§ PROBLEM STATEMENT
Retype the opening lines of the data exactly, stopping after the line that contains "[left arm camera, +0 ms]". Skip every picture.

:: INFORMATION SUPPLIED

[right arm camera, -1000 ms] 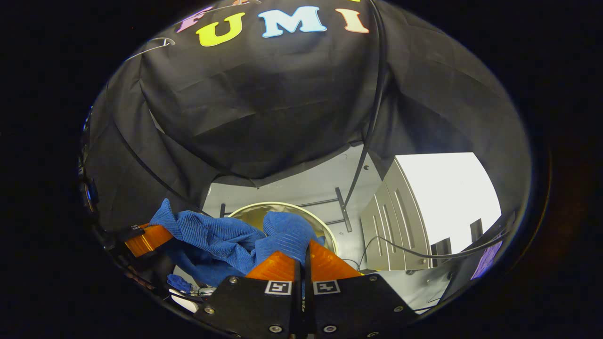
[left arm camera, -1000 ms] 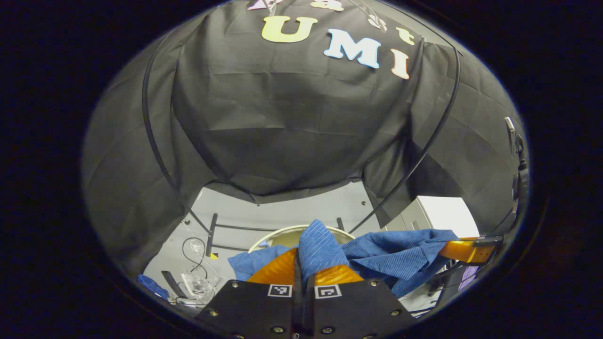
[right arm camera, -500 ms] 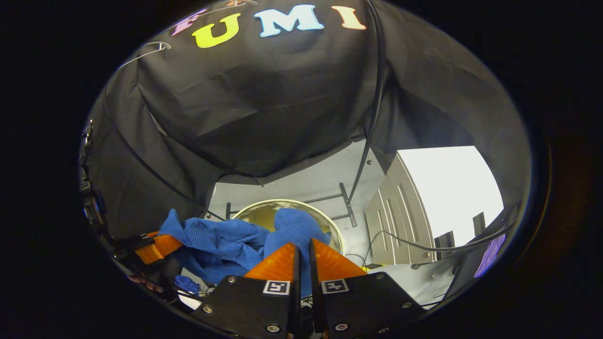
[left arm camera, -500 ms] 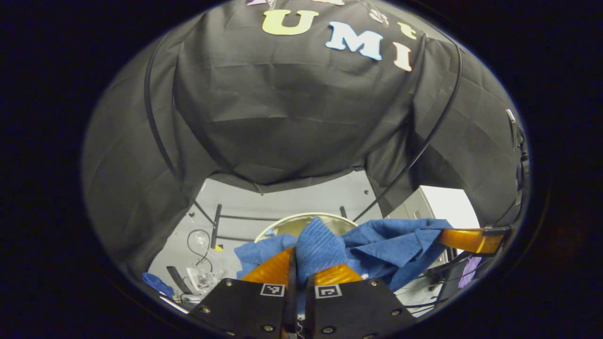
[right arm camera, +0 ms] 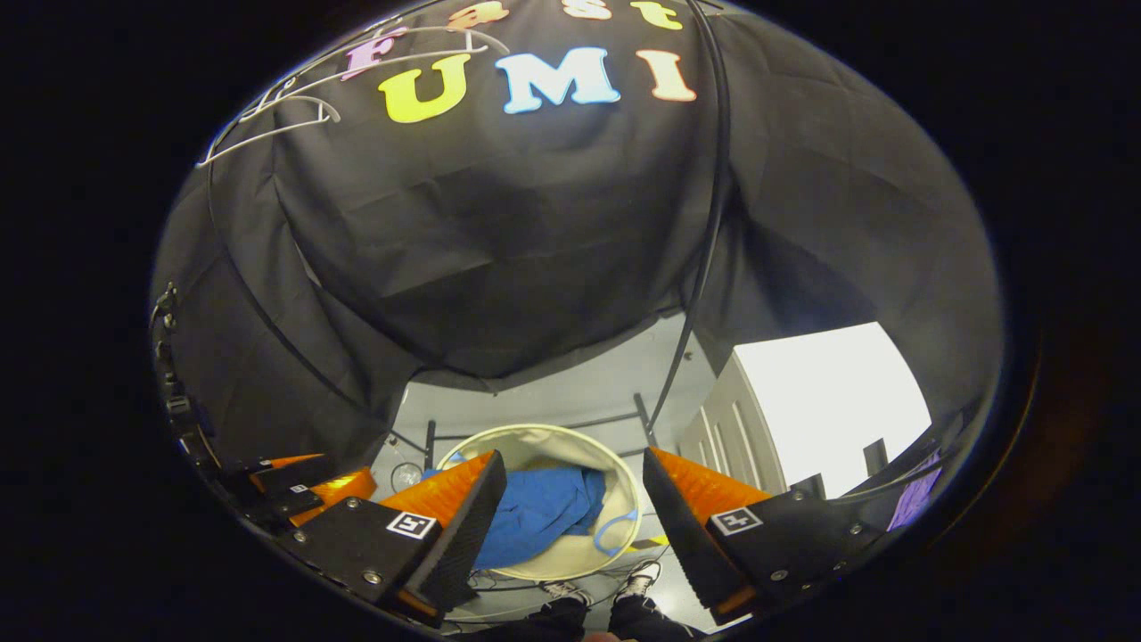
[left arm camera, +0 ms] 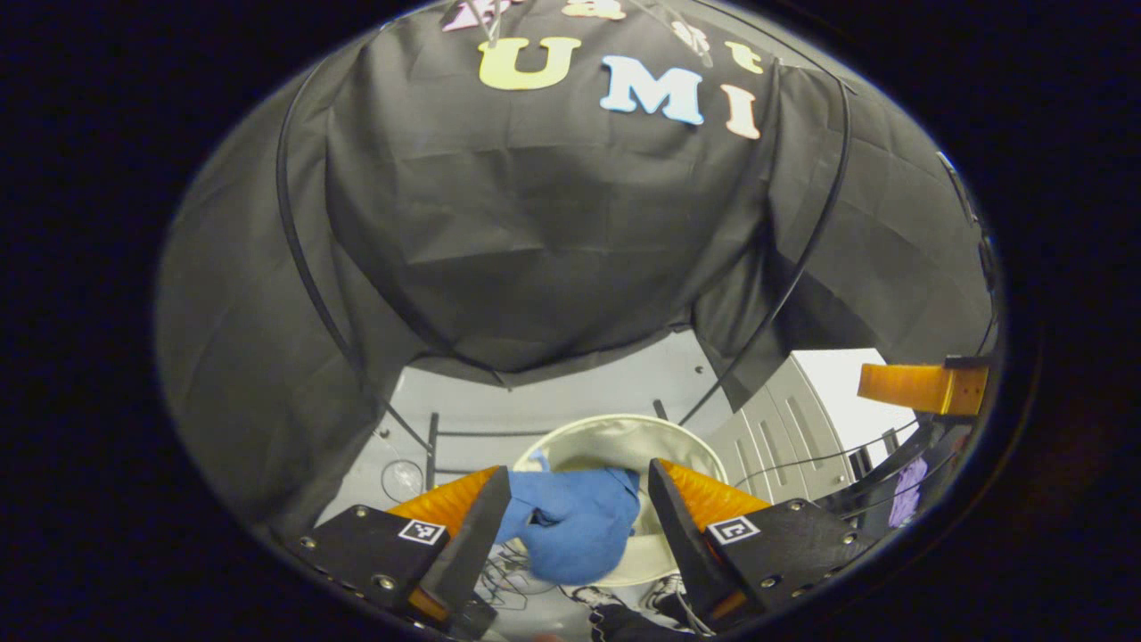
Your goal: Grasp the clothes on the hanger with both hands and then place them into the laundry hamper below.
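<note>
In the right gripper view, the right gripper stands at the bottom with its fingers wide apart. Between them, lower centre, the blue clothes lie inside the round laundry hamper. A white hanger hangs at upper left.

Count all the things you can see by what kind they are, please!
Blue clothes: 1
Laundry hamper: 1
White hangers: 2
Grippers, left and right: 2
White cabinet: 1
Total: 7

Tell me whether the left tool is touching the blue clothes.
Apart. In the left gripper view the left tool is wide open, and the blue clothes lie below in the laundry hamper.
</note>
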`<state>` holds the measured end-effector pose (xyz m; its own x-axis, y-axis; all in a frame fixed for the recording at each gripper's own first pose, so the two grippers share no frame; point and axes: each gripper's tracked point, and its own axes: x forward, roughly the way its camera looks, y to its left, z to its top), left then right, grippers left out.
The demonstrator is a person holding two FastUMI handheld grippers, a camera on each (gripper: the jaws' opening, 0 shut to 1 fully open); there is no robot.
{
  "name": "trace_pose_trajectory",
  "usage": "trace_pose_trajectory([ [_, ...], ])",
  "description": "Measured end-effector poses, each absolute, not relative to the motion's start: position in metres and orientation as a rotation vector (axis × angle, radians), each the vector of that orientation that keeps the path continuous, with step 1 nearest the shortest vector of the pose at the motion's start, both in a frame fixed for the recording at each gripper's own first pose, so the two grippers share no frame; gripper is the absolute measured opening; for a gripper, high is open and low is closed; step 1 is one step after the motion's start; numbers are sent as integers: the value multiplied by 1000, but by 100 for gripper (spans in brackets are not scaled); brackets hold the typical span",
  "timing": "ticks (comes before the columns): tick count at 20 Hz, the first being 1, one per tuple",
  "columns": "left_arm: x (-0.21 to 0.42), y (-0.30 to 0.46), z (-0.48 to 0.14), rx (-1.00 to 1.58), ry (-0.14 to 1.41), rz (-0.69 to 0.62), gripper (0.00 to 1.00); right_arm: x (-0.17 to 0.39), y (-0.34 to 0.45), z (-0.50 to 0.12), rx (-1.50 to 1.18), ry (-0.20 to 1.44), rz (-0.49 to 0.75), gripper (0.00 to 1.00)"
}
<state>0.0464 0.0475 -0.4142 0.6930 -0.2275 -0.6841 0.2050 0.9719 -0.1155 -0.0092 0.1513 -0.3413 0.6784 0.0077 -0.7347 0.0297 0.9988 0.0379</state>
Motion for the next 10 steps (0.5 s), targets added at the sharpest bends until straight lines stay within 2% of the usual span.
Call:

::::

§ SOLVED EXERCISE
[right arm camera, -1000 ms] 
[left arm camera, -1000 ms] 
[right arm camera, -500 ms] 
[left arm camera, -500 ms] 
[right arm camera, +0 ms] 
[left arm camera, +0 ms] 

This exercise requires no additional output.